Your task:
Line filter on the word "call": copy each matching line from the entries.

Exercise inputs:
● ● ● ● ●

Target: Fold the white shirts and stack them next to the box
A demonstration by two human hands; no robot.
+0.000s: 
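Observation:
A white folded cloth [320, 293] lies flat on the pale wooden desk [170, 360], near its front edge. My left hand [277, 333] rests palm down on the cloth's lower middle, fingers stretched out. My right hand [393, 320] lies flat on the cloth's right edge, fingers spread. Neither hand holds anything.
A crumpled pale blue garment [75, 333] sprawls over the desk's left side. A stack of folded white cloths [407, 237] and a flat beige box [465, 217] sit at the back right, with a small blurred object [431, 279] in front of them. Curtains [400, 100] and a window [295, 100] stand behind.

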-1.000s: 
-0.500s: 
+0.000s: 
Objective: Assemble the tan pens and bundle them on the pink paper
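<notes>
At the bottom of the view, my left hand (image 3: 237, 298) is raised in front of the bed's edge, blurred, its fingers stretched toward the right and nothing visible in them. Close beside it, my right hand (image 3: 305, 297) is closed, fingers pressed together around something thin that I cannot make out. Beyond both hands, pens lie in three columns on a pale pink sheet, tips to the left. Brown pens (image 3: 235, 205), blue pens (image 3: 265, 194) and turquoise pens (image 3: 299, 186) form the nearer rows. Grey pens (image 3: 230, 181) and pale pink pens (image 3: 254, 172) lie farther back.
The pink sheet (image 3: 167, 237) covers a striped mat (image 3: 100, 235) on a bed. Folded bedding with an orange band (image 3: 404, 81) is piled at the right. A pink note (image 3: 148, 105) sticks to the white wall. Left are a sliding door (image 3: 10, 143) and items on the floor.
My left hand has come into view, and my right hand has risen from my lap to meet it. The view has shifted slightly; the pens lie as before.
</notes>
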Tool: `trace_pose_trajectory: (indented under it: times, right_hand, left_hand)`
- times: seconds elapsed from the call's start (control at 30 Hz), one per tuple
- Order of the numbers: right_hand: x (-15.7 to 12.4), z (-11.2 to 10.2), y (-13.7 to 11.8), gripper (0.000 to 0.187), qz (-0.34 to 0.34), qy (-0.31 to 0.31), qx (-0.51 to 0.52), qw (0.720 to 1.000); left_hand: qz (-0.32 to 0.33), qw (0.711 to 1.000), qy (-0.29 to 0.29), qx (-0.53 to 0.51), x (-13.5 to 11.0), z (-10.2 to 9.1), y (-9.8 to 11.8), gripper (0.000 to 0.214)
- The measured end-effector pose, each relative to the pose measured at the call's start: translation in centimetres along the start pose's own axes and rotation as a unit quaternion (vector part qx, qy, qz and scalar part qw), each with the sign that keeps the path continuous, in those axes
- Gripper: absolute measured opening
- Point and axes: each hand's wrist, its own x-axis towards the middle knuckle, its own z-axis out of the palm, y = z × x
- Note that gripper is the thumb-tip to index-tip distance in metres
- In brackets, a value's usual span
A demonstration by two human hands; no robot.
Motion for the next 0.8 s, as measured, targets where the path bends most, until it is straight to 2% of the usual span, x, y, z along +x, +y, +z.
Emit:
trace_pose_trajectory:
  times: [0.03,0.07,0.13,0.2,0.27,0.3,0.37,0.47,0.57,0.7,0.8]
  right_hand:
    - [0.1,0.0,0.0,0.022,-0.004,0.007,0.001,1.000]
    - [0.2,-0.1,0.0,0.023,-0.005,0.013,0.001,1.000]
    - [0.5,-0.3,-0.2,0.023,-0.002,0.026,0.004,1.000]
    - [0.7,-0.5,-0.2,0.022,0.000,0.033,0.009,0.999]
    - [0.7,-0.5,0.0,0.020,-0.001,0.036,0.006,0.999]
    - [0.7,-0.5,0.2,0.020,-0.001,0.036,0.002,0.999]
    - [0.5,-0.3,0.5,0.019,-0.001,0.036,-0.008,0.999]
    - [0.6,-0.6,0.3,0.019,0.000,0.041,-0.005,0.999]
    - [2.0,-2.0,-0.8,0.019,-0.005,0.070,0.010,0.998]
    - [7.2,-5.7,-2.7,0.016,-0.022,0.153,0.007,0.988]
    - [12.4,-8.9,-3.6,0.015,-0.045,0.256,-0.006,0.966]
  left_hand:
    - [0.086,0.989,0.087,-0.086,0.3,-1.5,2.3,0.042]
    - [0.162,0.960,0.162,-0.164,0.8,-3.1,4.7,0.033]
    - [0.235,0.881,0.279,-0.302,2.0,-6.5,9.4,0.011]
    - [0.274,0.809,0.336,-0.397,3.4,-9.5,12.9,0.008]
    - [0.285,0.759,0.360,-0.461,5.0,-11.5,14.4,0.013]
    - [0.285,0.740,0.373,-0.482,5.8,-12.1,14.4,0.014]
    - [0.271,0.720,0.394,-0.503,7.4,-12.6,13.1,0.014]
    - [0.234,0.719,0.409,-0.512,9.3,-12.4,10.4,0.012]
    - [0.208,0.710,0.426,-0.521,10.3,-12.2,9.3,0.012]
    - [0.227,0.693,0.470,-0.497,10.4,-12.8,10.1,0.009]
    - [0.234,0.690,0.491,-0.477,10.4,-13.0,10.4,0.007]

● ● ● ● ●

Solution to the problem:
- times: seconds elapsed from the call's start (control at 30 Hz), one per tuple
- The measured end-effector pose, each relative to the pose measured at the call's start: translation in centimetres along the start pose's own axes and rotation as a unit quaternion (vector part qx, qy, qz and scalar part qw), each with the sign that keeps the path continuous, in those axes

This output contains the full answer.